This is a reproduction project as part of the MSR course 2021/22 at UniKo, CS department, SoftLang Team
This repositories fork from https://github.com/gorjatschev/applying-apis for MSR 2021/22 Coursework
Team: Mike
- Prayuth Patumcharoenpol
- Jorge Gavilan
Reproduction of the visualization stage of the empirical study, in which a representation of the applied API categorization is generated using treemaps for better understanding of the results.
The CSV file, which has been pre-processed by previous procedure (analyze the data), contains a list of APIs and corresponding APIs categories and the following data
filePath, packageName, className, methodName, line, column, javaParserTypeOfElement, usedClassOfElement, isAPIClass, api, mcrCategories, mcrTags
The original CSV file can be found in the project’s repo which contains the same data as the file used for this replication.
- Treemaps with the hierarchical structure and size of abstractions
- Colorized APIs and API categories
We believe that the process to create visualization is identical to the thesis since we relied on the external library (plotly) to create the visualization.

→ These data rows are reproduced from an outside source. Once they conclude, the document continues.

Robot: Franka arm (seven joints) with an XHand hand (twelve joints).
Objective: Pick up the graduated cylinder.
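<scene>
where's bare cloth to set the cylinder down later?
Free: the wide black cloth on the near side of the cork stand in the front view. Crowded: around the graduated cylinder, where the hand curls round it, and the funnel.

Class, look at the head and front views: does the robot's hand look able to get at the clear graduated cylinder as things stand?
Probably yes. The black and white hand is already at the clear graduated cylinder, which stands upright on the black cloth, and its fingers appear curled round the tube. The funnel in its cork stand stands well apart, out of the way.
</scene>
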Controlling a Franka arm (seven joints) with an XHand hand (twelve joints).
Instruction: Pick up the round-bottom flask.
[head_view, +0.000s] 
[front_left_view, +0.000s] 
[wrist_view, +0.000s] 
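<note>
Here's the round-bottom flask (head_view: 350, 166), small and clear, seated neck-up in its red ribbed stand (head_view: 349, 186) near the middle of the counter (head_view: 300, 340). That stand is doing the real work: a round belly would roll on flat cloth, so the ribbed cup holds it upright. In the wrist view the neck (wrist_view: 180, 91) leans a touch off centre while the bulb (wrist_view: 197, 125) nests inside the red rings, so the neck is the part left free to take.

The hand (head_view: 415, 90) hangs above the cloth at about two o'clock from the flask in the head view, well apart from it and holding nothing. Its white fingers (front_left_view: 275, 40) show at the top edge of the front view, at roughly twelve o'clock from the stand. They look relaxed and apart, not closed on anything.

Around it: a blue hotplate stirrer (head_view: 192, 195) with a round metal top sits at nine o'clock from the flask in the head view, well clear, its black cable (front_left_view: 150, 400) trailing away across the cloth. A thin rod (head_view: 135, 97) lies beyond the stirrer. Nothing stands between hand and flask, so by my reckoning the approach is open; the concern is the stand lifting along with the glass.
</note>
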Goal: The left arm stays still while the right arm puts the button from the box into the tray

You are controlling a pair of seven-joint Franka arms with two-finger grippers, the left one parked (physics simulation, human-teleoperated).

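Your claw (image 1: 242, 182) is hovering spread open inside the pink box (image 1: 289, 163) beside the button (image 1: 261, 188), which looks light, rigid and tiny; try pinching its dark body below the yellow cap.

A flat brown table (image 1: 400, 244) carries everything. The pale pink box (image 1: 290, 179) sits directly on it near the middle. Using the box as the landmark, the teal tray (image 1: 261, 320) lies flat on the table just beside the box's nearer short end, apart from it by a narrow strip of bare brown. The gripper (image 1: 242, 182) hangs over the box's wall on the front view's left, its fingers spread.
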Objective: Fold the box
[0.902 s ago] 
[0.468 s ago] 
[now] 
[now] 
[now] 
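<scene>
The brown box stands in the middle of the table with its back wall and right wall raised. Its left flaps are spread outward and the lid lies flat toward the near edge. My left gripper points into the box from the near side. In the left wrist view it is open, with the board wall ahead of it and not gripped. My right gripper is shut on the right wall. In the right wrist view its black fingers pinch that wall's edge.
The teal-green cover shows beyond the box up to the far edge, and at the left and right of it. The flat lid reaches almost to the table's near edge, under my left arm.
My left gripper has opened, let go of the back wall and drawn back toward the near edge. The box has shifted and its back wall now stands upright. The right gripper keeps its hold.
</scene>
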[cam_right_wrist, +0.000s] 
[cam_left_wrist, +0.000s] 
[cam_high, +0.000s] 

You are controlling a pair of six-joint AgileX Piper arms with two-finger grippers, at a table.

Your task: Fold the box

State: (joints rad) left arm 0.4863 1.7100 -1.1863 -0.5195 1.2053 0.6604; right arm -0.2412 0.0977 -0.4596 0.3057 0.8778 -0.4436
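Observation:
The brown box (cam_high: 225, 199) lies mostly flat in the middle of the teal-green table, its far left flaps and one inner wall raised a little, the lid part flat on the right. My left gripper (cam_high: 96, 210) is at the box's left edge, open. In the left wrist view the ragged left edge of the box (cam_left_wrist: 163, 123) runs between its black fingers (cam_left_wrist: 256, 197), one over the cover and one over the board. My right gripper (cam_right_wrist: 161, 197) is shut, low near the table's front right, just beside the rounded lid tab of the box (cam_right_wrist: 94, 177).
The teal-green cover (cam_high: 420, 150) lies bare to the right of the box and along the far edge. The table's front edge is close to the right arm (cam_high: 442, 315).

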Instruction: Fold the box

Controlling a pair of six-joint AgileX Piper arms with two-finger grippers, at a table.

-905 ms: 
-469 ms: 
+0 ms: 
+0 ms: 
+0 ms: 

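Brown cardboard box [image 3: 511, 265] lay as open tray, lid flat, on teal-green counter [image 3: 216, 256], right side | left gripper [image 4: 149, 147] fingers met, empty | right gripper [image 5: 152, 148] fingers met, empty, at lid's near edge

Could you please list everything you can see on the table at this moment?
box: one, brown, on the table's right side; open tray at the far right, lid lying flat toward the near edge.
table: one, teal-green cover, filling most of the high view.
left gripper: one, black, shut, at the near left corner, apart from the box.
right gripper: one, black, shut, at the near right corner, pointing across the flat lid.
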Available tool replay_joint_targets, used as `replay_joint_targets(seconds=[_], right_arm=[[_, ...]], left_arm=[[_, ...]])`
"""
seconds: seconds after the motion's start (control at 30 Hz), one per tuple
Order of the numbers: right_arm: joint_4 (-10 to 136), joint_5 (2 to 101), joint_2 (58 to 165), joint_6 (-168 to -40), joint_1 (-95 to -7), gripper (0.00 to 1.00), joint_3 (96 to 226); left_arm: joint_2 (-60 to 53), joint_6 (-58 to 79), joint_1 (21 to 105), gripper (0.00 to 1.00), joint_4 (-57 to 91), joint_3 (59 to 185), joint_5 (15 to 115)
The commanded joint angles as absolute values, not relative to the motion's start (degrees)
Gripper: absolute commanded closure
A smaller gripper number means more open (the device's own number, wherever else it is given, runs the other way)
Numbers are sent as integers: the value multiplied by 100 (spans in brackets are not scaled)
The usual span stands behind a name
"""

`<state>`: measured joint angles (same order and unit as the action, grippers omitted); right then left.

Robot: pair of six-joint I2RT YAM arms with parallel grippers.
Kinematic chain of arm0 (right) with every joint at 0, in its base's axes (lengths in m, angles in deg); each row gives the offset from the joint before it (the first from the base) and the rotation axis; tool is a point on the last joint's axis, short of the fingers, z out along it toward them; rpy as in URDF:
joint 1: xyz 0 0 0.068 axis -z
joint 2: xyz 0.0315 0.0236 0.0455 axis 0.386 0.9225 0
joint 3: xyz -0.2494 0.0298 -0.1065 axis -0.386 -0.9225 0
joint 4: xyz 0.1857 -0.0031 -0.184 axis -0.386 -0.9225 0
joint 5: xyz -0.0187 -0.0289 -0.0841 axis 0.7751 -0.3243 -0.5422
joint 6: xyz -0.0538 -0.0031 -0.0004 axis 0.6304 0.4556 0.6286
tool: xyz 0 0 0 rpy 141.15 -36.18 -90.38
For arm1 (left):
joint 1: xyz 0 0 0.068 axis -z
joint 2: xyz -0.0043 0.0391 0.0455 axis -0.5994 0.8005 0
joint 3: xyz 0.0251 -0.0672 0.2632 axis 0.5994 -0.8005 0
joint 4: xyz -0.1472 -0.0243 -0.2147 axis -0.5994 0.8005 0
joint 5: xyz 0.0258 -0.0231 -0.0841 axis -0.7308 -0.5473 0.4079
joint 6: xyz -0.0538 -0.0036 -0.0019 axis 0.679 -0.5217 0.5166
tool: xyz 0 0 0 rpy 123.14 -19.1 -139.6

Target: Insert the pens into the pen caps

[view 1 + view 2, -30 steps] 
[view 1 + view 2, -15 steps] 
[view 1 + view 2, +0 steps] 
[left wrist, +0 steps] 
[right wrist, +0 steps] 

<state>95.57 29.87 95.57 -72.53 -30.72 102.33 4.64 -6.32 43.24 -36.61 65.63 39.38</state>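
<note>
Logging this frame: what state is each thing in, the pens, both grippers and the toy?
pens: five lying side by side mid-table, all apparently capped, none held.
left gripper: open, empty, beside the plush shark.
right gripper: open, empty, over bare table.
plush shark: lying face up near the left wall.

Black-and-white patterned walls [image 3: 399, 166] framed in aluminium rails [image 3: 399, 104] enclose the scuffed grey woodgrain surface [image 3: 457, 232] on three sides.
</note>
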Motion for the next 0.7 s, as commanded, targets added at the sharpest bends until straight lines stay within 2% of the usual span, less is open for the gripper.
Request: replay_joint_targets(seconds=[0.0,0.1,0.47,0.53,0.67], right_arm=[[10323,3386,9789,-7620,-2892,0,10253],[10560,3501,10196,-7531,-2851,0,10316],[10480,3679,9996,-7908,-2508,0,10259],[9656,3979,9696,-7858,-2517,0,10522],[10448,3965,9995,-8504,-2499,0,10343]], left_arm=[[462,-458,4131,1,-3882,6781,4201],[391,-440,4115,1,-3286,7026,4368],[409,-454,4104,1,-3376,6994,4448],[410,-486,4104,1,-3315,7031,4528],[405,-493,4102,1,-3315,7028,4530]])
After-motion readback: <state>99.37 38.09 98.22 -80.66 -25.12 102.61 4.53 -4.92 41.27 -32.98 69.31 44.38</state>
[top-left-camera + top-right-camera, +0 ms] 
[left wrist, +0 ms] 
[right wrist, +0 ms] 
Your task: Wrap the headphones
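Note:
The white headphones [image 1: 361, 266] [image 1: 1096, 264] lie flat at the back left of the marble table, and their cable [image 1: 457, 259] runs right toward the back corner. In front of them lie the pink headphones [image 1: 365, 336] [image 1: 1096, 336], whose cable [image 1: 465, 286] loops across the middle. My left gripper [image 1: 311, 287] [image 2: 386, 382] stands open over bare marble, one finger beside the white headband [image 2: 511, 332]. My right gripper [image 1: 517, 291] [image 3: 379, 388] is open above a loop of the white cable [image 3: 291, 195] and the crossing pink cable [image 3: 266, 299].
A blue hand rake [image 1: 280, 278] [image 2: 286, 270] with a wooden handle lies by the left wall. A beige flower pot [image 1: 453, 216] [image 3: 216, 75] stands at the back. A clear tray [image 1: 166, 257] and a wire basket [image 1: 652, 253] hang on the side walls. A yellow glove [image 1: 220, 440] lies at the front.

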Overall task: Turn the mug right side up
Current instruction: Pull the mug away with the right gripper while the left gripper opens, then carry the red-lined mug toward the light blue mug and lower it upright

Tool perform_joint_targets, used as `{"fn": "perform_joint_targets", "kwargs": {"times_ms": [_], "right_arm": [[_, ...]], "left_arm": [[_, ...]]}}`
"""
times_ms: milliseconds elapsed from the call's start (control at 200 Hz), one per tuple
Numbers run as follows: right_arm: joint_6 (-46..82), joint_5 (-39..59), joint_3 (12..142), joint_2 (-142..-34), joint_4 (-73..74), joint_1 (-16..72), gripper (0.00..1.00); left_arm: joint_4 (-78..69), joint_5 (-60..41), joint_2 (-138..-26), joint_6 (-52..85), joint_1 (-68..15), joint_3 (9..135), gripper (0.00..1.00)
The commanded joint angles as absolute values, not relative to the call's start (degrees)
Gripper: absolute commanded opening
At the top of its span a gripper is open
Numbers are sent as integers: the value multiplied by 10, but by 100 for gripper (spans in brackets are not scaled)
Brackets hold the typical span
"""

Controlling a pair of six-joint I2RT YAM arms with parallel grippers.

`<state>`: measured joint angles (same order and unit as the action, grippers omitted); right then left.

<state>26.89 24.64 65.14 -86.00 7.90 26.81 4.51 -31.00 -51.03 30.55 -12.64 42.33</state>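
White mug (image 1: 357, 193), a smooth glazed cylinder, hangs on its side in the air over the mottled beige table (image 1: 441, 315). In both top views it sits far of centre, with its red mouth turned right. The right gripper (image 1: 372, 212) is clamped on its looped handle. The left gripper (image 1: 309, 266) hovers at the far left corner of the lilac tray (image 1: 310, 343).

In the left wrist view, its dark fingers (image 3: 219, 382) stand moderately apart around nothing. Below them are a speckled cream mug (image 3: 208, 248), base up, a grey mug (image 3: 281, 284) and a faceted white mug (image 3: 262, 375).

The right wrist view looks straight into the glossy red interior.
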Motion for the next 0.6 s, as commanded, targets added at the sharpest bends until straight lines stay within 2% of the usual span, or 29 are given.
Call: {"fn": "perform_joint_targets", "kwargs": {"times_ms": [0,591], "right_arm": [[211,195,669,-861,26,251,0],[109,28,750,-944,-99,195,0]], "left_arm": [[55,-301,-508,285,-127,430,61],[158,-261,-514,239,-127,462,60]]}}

In addition, the data we used is identical to the thesis itself, hence the process should not be distinct.
Since the data used to generate the visualizations was the same used in the original [Gorjatschev21] work, the results did not present major differences The output data is identical only different in the figure structure which we don't consider relevant. We expect to be able to analyze a significant delta when processing the data generated by other teams which we will be able to compare then with the results obtained in this stage.
This replication uses the code from Gorjatschev21 repository as a baseline. Then we removed unnecessary files used for other parts different from visualization and restructured the project. After that, we installed all software requirements and we adjusted the application configuration to run according to requirements.
To generate the visualizations:
python process/repositories_visualizer.py
- Operating system: Linux (recommended Ubuntu 16.04 or higher), MacOS, or Windows 7 to 10.
- Memory: At least 4GB RAM (8GB preferable)
- Java 11
- Python 3.9.6 (plotly>=5.1.0, pyspark>=3.1.2)
- kaleido (python module for image export)
By comparing the visualization results with the input data it can be noticed a reduction in complexity to interpret the hierarchy of data, particularly the dependence relationship between the APIs. As for the execution of the code, since we could not compare the runtime data ( data when code is running ) with the thesis itself, we had to check it by hand by going through each of the visualization figures and compare the final results.
The input file is a analyzed data from the analyze part of the thesis, which contains the identical column as mention in input data
While the output is the Treemaps visulization figures in the form of HTML files and PDF files, each one of them generated for a particular visualization.
By running the main process it is also generated intermediate data:
- Spark, used to analize the parsed repositories, generates a CSV file with [packageName, className,methodName,mcrCategories,mcrTags] as columns and a _SUCCESS flag file for the general process.
- A "characterization" folder is also created, and its content are CSV files with [packageName,className,methodName,mcrCategories,mcrTags] as columns, these files are used in the main process to be able to visualize based on the characterization type and be able to group by dependance relationships when generating the visualizations.
For interaction we selected the datasets from teams Whiskey and Xray, both teams generated a consistent set of CSV files following the original structure from [Gorjatschev21] with the following fields:
filePath, packageName, className, methodName, line, column, javaParserTypeOfElement, usedClassOfElement, isAPIClass, api, mcrCategories, mcrTags
and they also provide analyzed data, which we needed to run the visulization process.
We confirm that both datasets generated by previously mentioned teams allow us to reproduce visualizations similar to those generated by [Gorjatschev21]. In this matter we did not observe a big delta when comparing with the previous process of generating visualizations based on the original data from [Gorjatschev21], by representing different repositories one can observe differences in hierarchical data inherent to the components of each repository which was easier to interpret thanks to the generated visualizations.